*** Block opens ***
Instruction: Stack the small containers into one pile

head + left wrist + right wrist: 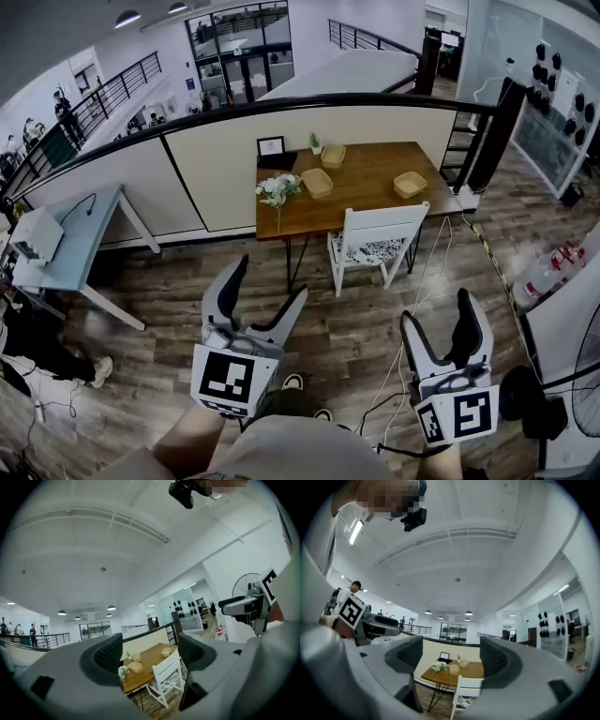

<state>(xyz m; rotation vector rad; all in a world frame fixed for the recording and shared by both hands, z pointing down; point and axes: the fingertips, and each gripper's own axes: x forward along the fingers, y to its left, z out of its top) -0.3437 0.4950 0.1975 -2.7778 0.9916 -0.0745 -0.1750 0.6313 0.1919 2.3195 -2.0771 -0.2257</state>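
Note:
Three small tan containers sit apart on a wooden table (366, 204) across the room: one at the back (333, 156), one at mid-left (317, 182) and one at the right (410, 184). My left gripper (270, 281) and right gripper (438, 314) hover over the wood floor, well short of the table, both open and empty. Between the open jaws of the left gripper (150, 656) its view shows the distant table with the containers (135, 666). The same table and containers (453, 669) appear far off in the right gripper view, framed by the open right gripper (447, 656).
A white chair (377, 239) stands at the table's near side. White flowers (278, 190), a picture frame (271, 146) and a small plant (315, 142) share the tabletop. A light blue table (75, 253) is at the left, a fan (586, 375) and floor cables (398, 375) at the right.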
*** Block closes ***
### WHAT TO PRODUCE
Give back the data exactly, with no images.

### FINISHED EXERCISE
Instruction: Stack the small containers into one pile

head + left wrist + right wrist: 

<state>(xyz m; rotation vector rad; all in a world frame fixed for the recording and shared by both hands, z pointing down; point and axes: the fingertips, and each gripper's own axes: x forward along the fingers, y to its left, z out of its top) -0.3437 0.4950 0.1975 -2.7778 0.9916 -0.0745 -0.1750 0.6313 0.1919 2.3195 -2.0771 -0.2257</state>
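Note:
Three small tan containers sit apart on a wooden table (366, 204) across the room: one at the back (333, 156), one at mid-left (317, 182) and one at the right (410, 184). My left gripper (270, 281) and right gripper (438, 314) hover over the wood floor, well short of the table, both open and empty. Between the open jaws of the left gripper (150, 656) its view shows the distant table with the containers (135, 666). The same table and containers (453, 669) appear far off in the right gripper view, framed by the open right gripper (447, 656).
A white chair (377, 239) stands at the table's near side. White flowers (278, 190), a picture frame (271, 146) and a small plant (315, 142) share the tabletop. A light blue table (75, 253) is at the left, a fan (586, 375) and floor cables (398, 375) at the right.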

The exercise asks for nothing more than this.